New subject: [PATCH 00/31] Move LRU page reclaim from zones to nodes v8

4 Jul 2016


      On Mon, Jul 04, 2016 at 05:34:05AM +0100, Mel Gorman wrote:
...
On Mon, Jul 04, 2016 at 10:37:03AM +0900, Minchan Kim wrote:
...
...
The reason we have zone-based reclaim is that we used to have
large highmem zones in common configurations and it was necessary
to quickly find ZONE_NORMAL pages for reclaim. Today, this is much
less of a concern as machines with lots of memory will (or should) use
64-bit kernels. Combinations of 32-bit hardware and 64-bit hardware are
rare. Machines that do use highmem should have relatively low highmem:lowmem
ratios than we worried about in the past.
Hello Mel,
I agree the direction absolutely. However, I have a concern on highmem
system as you already mentioned.
Embedded products still use 2 ~ 3 ratio (highmem:lowmem).
In such system, LRU churning by skipping other zone pages frequently
might be significant for the performance.
How big ratio between highmem:lowmem do you think a problem?
That's a "how long is a piece of string" type question.  The ratio does
not matter as much as whether the workload is both under memory pressure
and requires large amounts of lowmem pages. Even on systems with very high
ratios, it may not be a problem if HIGHPTE is enabled.

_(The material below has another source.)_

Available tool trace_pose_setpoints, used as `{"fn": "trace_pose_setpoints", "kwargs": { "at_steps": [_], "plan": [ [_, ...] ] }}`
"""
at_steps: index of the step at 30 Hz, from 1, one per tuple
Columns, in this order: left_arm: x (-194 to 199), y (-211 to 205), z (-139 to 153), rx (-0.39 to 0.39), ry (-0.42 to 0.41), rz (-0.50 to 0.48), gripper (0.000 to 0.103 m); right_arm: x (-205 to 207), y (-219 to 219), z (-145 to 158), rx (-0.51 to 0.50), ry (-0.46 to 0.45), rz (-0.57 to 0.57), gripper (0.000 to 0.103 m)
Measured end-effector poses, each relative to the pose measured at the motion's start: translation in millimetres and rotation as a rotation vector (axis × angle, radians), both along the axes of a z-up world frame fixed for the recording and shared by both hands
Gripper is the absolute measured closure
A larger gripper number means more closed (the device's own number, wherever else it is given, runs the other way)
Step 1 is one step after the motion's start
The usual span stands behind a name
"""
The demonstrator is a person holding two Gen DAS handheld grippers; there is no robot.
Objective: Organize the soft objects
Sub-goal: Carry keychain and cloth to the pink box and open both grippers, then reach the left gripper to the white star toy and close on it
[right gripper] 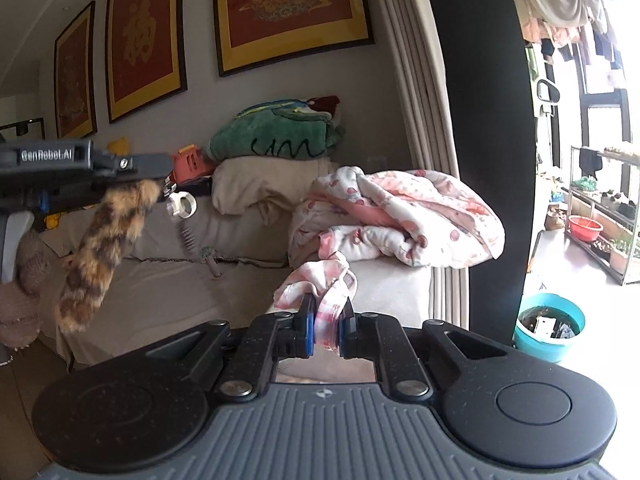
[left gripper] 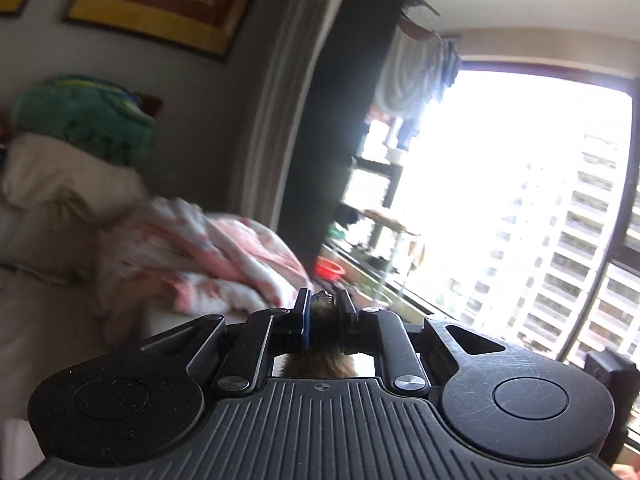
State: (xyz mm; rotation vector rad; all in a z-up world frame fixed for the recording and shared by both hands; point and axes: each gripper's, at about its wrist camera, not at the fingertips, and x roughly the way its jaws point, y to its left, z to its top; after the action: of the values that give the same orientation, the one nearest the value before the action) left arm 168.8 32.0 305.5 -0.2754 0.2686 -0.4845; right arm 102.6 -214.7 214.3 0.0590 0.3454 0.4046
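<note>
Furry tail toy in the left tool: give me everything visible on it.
The furry tail toy is a long plush piece, mottled tan, orange and dark brown. The left tool is shut on its upper end; the rest hangs free and slants down-left in front of the sofa, touching nothing else visible. In the left wrist view only a blurred tuft shows between the fingers.

Three framed pictures (right gripper: 294,12), two grippers (right gripper: 326,320), one basin (right gripper: 550,326)
</note>
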Motion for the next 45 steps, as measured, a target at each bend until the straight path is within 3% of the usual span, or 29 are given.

As well page table, pgd/kernelstack/zbud/slab and so on, every kernel
allocations wanted to mask __GFP_HIGHMEM off would be a problem in
32bit system.
It also depends on that how many drivers needed lowmem only we have
in the system.
I don't know how many such driver in the world. When I simply do grep,
I found several cases which mask __GFP_HIGHMEM off and among them,
I guess DRM might be a popular for us. However, it might be really rare
usecase among various i915 usecases.
...
...
...
Conceptually, moving to node LRUs should be easier to understand. The
page allocator plays fewer tricks to game reclaim and reclaim behaves
similarly on all nodes.
The series has been tested on a 16 core UMA machine and a 2-socket 48
core NUMA machine. The UMA results are presented in most cases as the NUMA
machine behaved similarly.
I guess you would already test below with various highmem system(e.g.,
2:1, 3:1, 4:1 and so on). If you have, could you mind sharing it?

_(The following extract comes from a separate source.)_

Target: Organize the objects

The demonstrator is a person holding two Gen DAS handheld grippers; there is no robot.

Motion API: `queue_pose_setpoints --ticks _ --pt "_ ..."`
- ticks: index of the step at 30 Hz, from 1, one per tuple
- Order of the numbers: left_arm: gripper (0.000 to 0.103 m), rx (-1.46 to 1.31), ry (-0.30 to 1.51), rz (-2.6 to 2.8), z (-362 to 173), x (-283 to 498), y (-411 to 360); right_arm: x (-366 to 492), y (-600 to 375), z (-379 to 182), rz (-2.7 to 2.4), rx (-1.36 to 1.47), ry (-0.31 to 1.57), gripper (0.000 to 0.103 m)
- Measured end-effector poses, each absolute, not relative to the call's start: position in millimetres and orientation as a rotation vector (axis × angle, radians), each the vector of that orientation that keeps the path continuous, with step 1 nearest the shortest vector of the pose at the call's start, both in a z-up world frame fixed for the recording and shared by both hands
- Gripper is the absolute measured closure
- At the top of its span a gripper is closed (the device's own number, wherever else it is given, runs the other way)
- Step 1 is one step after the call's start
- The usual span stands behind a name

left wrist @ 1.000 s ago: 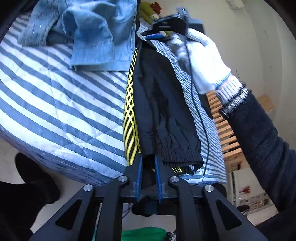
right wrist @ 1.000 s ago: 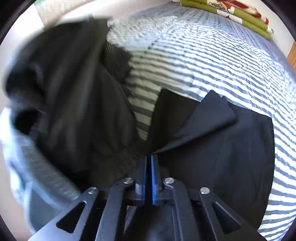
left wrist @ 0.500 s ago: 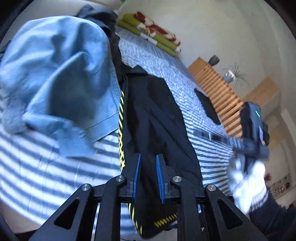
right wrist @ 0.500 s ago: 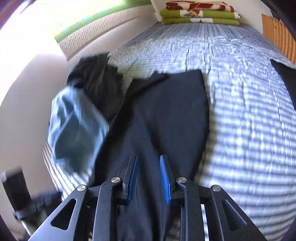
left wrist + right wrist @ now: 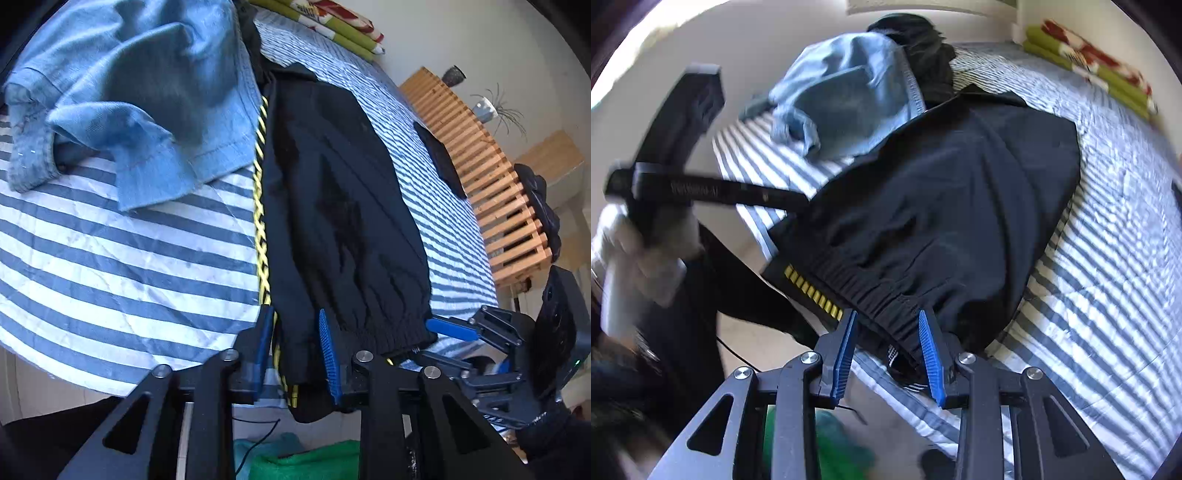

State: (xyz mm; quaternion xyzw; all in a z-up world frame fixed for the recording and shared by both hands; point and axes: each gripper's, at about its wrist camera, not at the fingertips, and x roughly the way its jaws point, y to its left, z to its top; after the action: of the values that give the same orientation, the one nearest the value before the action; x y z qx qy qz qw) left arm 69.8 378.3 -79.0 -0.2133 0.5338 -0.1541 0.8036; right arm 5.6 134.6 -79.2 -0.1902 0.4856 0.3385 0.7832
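Black track pants (image 5: 343,192) with a yellow patterned side stripe lie flat along the striped bed (image 5: 122,258), cuffs hanging over the near edge. My left gripper (image 5: 295,343) is open, its blue pads on either side of the left cuff. My right gripper (image 5: 888,345) is open at the elastic cuff of the pants (image 5: 945,206), and it also shows in the left wrist view (image 5: 443,332) at the right cuff. Neither grips the cloth.
Light blue jeans (image 5: 147,85) lie crumpled left of the pants, over a dark garment (image 5: 923,48). Folded green and red bedding (image 5: 332,26) sits at the far end. A wooden slatted frame (image 5: 491,177) runs along the right. A green cloth (image 5: 306,461) lies on the floor below.
Both grippers let go of the black pants, which now lie flat on the bed. Both opened wider and moved to the cuffs at the bed's near edge.
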Motion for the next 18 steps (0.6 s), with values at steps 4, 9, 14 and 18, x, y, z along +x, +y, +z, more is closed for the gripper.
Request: queue_pose_setpoints --ticks 4,9,14,18 --pt "0.093 -0.437 1.174 -0.322 -88.0 75.2 375.7 -1.0 136.9 -85.6 0.713 -0.476 1.034 0.072" --pt "0.069 -0.498 1.172 -0.253 -93.4 74.4 386.0 -2.4 139.6 -92.8 0.678 -0.567 1.02 0.072" --pt "0.095 -0.481 1.173 -0.296 -94.3 77.0 376.1 -2.3 142.2 -100.3 0.663 -0.59 1.027 0.072" --pt "0.098 -0.442 1.155 -0.292 -81.7 71.2 372.4 -1.4 137.9 -95.2 0.678 -0.557 1.031 0.092"
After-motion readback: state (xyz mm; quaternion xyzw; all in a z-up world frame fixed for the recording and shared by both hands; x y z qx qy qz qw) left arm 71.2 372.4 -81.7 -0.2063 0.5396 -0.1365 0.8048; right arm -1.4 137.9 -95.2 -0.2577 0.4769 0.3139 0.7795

I haven't that data, the baseline distribution used doesn't even have
32-bit support. Even if it was, the results may not be that interesting.
The workloads used were not necessarily going to trigger lowmem pressure
as HIGHPTE was set on the 32-bit configs.
That means we didn't test this on 32-bit with highmem.
I'm not sure it's really too rare case to spend a time for testing.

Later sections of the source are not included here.